A Revolução de Outubro permitiu o surgimento de uma correlação de forças mais favorável aos trabalhadores e aos povos, impulsionou uma nova ordem internacional de salvaguarda da paz, mais democrática e baseada na igualdade dos direitos dos Estados e povos, na soberania e na independência nacional, no direito de autodeterminação dos povos e na cooperação e solidariedade internacional, princípios expressos no surgimento de organizações como as Nações Unidas.
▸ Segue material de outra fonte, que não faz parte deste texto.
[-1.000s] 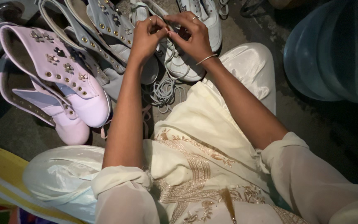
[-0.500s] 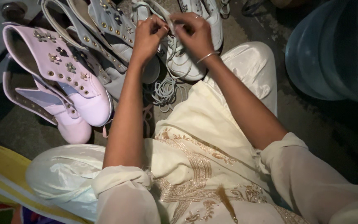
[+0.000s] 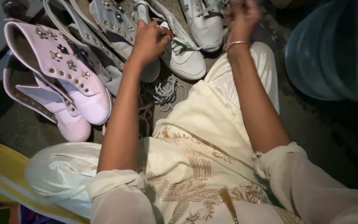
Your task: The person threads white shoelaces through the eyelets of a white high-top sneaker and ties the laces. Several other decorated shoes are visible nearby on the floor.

O século XX foi marcado indelevelmente pela Revolução de Outubro, pelo que, independentemente das causas que estiveram na origem do desaparecimento da URSS, nada oblitera a sua importância na história contemporânea. O mundo não pára. A luta de classes continua a ser o motor da história, assumindo formas e processos diferenciados, que decorrem da situação de cada país, das possibilidades e potencialidades de luta que se apresentam, da luta e da preparação das massas, exigindo soluções unitárias e alianças diferenciadas na defesa dos interesses de classe dos trabalhadores, pela sua emancipação social e nacional, dando força de actualidade e de futuro à construção de uma sociedade sem exploradores nem explorados.
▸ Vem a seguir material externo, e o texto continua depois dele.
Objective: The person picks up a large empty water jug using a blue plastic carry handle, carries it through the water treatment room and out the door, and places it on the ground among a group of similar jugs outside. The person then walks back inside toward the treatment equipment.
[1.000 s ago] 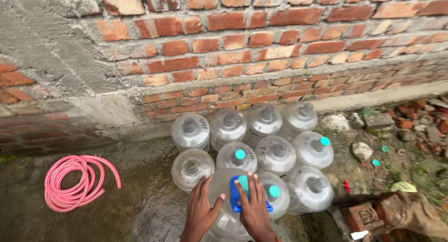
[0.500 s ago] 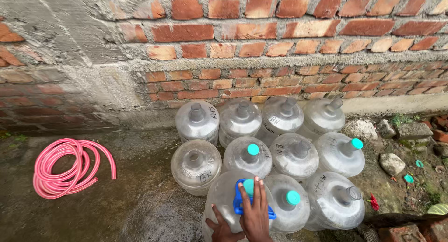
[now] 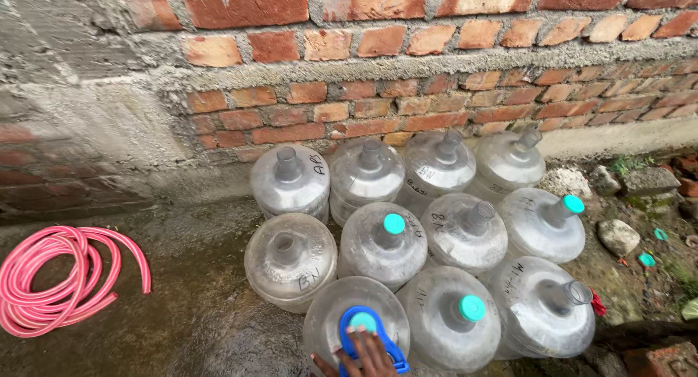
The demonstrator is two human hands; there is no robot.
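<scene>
A blue handle [image 3: 372,335] on the front clear jug [image 3: 356,326] was gripped by one hand [image 3: 361,358] at the frame's bottom edge; which hand could not be told. A coiled pink hose [image 3: 62,279] was seen at lower left.

Water jugs [image 3: 383,240]: clear, greyish plastic with dark handwritten marks. Caps [image 3: 394,223]: turquoise on four jugs. Handle [image 3: 347,333] on nearest jug: bright blue. Hose [image 3: 51,275]: pink, coiled. Wall [image 3: 378,64]: red-orange brick, grey mortar and render. Ground [image 3: 189,311]: wet dark brown-grey. Stones [image 3: 618,235]: pale grey.
</scene>
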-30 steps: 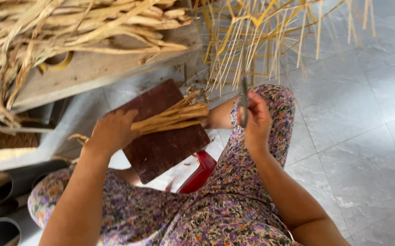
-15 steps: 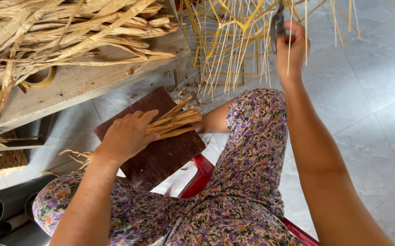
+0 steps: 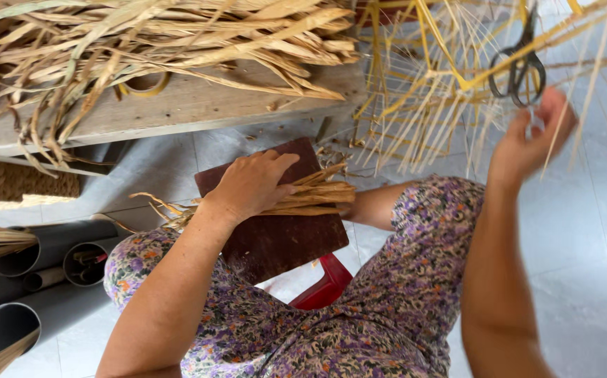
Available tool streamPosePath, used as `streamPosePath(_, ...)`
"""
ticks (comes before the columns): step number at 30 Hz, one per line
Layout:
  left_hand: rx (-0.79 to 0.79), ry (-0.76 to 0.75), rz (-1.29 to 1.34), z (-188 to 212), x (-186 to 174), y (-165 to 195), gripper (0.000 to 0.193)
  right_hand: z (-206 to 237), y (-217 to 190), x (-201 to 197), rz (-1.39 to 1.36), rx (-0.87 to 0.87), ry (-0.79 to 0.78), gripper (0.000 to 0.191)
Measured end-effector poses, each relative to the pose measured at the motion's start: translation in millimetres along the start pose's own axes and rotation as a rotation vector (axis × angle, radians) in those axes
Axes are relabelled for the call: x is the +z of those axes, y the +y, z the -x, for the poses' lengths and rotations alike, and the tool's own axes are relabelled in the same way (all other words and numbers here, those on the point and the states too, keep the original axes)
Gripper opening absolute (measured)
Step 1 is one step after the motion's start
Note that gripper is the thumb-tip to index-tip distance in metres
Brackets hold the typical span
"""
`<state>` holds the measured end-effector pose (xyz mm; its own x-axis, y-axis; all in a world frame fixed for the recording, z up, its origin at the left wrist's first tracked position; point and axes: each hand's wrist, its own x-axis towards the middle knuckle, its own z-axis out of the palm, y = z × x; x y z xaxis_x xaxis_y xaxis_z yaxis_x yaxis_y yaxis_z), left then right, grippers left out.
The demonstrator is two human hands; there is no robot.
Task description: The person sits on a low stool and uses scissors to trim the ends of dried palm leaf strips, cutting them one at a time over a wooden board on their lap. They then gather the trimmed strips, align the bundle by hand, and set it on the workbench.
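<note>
Lowered right hand [image 3: 527, 140] beneath scissors [image 3: 520, 63] (blades pointing up, upright)
</note>
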<state>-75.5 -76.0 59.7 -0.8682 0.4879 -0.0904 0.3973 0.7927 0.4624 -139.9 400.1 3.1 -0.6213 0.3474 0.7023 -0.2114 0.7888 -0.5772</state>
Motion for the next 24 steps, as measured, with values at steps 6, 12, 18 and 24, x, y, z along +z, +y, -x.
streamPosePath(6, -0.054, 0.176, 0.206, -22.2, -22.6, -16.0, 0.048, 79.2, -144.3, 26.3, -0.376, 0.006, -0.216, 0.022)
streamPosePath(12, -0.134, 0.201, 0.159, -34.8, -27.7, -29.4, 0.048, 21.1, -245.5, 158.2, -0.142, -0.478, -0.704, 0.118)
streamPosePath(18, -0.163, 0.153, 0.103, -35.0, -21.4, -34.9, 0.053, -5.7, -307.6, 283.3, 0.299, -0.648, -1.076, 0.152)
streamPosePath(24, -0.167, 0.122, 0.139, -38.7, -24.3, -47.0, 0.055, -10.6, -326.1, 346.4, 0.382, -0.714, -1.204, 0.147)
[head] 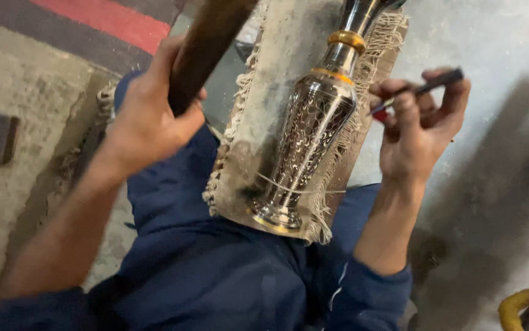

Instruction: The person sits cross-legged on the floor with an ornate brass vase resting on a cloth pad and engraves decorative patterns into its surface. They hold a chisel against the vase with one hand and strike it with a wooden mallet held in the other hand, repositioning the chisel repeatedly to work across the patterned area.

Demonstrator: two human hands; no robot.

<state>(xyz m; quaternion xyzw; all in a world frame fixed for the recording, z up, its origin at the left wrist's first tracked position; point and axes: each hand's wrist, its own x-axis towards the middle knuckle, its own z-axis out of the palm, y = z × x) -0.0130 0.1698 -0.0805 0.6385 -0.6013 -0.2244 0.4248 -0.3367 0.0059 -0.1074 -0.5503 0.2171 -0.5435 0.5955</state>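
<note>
Head view | step: engraving pattern on metal vase [313,132], lying on fringed cloth [270,92] across lap | left hand [148,116] clenched round wooden mallet handle [206,46] | right hand [417,132] pinching thin chisel [424,89] beside vase neck | next, by judgement: seat tip, tap lightly.

The person wears dark blue clothing. The sleeves are pushed up: the right sleeve [371,294] is bunched in thick folds just past the elbow, with a thin pale line running down its cloth, and the left sleeve [43,309] sits likewise high on the arm. Blue trousers [172,202] of the same shade, creased and slightly dusty, cover the lap. Both forearms, the left hand [148,116] and the right hand [414,125] are bare, without rings, watch or gloves.
</note>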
Hoje, frente à crescente internacionalização do capital, à proliferação de instrumentos e estruturas supranacionais ao serviço da exploração, do empobrecimento e do retrocesso de direitos, ganha força decisiva a batalha em defesa da soberania e pelo direito de cada povo ao progresso e à justiça social.
A necessidade e a possibilidade de derrotar o capitalismo mantêm-se na exacta medida em que a sua natureza e contradições sejam compreendidas e interligadas na relação dialéctica entre conquistas imediatas e perspectivas de concretização de novas aspirações, a plena libertação e realização humana, abrindo caminho à nova sociedade.
Por isso, comemorar os 100 anos da Revolução de Outubro é dizer que o caminho aberto contínua presente na luta que travamos todos os dias por um mundo melhor, onde aqueles que tudo produzem sejam os seus destinatários.